Building Classic Model Kits – Revell 1:72 Supermarine Spitfire Model Mk V

guest post by Kendall Wratchford

Revell Spitfire Mk Vb

Kit Details:

Revell Supermarine Spitfire Mk V 1:72 Kit No. 04164

The Kit:

40 light grey and two clear parts that are very well molded with no flash or pin marks etc. The panel lines are good and there are no raised rivets etc. The parts are contained on two sprues inside a bag which protected the clear parts from scratching. The kit builds into one of two versions, a clipped wing Vb and the elliptical wing-tipped Supermarine Spitfire Vb, we are no doubt, all familiar with. The instructions are an A3 sheet folded into four sections giving 11 construction steps and two paint schemes.


Once again we start in the cockpit. This one is pretty standard Revell with a floor, seat, instrument panel, control stick, and armor plating with the radio transmitter molded in. The instrument panel has its own decal with the instruments on it. It’s a reasonably detailed cockpit for 1/72 with seat belts, pads, etc on the seat, rudder pedals, and gun sight on the instrument panel and moldings on the inside of the fuselage halves for elevator trim, etc. Cockpit assembly takes steps 1 to 3 and the completed (and painted) cockpit is trapped between the halves in step 4.
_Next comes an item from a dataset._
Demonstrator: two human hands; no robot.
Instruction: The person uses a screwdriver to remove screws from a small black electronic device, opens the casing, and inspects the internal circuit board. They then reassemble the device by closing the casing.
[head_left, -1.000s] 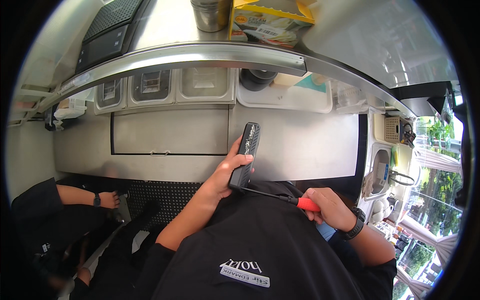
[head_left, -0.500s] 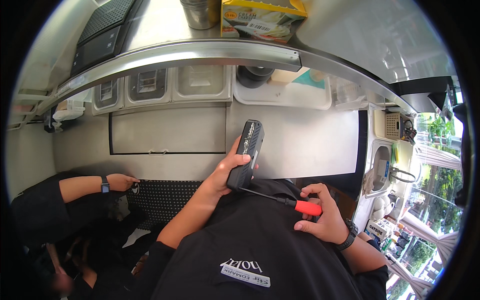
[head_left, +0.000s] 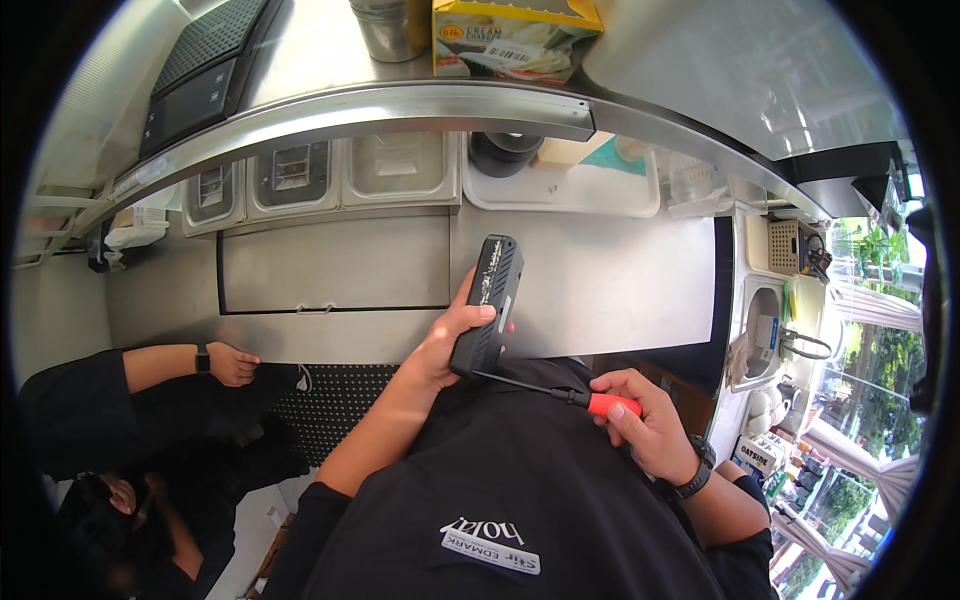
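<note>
My left hand (head_left: pixel 440 345) is closed around a scuffed black oblong device (head_left: pixel 494 270), tilted upright above my lap at the counter's front edge. A screwdriver with a red handle (head_left: pixel 612 404) and thin dark shaft reaches the lower end of the device; whether its tip is inserted I cannot tell. My right hand (head_left: pixel 650 430) has its fingers curled loosely about the red handle, thumb against it. A black apron (head_left: pixel 460 460) covers my front beneath both hands.
A steel counter (head_left: pixel 590 280) holds lidded containers (head_left: pixel 395 155) and a white tray (head_left: pixel 555 195). Above, a shelf bears a yellow box (head_left: pixel 510 35). At right is a sink (head_left: pixel 760 320). A co-worker's hand (head_left: pixel 232 365) is at the left counter edge; another person (head_left: pixel 150 520) crouches below.
The black device has shifted slightly leftward and up. My right fingers, spread half a second ago, have curled back toward the handle. The co-worker's hand has moved slightly left.
</note>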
Step 5 is the wing construction. A single piece lower wingmates with the two upper halves. The undercarriage bays are hollow so the underside of the upper halves should be painted in the wheel well area and under the radiator scoop in the starboard wing. The wingtip choices mate up well once the halves are joined with no gaps. I’ve got the Airfix MkV with elliptical tips so I build the cropped version.

Steps 6a/6b detail the undercarriage assembly, this is a simple matter of joining 3 parts, which whilst not overly detailed are acceptable in 1/72.

Step 7 mates the assembled wing to the fuselage assembly. Once again this fits well but a small amount of filler was required at the front. My example does have the ‘gull wing’ effect referred to in the InBox review.

Addendum: The gull-wing effect for this kit has divided modellers and I have received several emails disputing it has the effect, whilst others argue it definitely has (in reference to the inbox review comments that it doesn’t). Perhaps it is the difference between kit numbers 04109 and 04164, with both having the same boxart, and those disputing the gull-wing effect who have quoted a kit number, rely upon 04109. Since opinion is so much divided, all I can suggest you do is check the kit yourself and make up your own mind! – Ed.

Step 8 is the tailplane, which fits well, and the rudder which is a separate piece. Steps 9, 10 & 11 are affixing the undercarriage, pitot, propeller, and canopy, etc. There are no problems with any of this; however, for my money the canopy is too small.


Two versions are covered by the kit. The first, AE-A is the clipped wing version from No 402 Squadron, flown by Sqn Leader Jeff Northcott at Duxford in 1943. The second is AZ-G of 234 squadrons, flown by Pilot Officer Axel Svendson from Tangmere in 1942. Both aircraft use an almost identical paint scheme and apart from Revell’s usual chemistry lesson in paint mixing there’s no problem there, just substitute Humbrol!

As I said previously I built the clipped wing version, AE-A, serial number EP 120. EP120 was part of the fourth order of Spitfires from the Castle Bromwich factory in August 1941. Delivered to the RAF in 1942 it was taken on charge by 501 squadrons wherein the hands of the Wing Commander it shot down a Do17. It was eventually assigned to 402 Squadron RCAF, where Sqn Leader Jeff Northcott destroyed 6 aircraft whilst flying EP120.

EP120 was one of the few Spitfires which survived the war. It is still flying in the hands of The Fighter Collection at Duxford.


Sitting alongside my Airfix MkV and my wobbly Mk1A the kit looks good. It was a simple build with adequate detail and would make an ideal kit for a beginner. I wanted a clipped wing Spitfire for my collection and for the price and quality I don’t think you can beat this one in 1/72.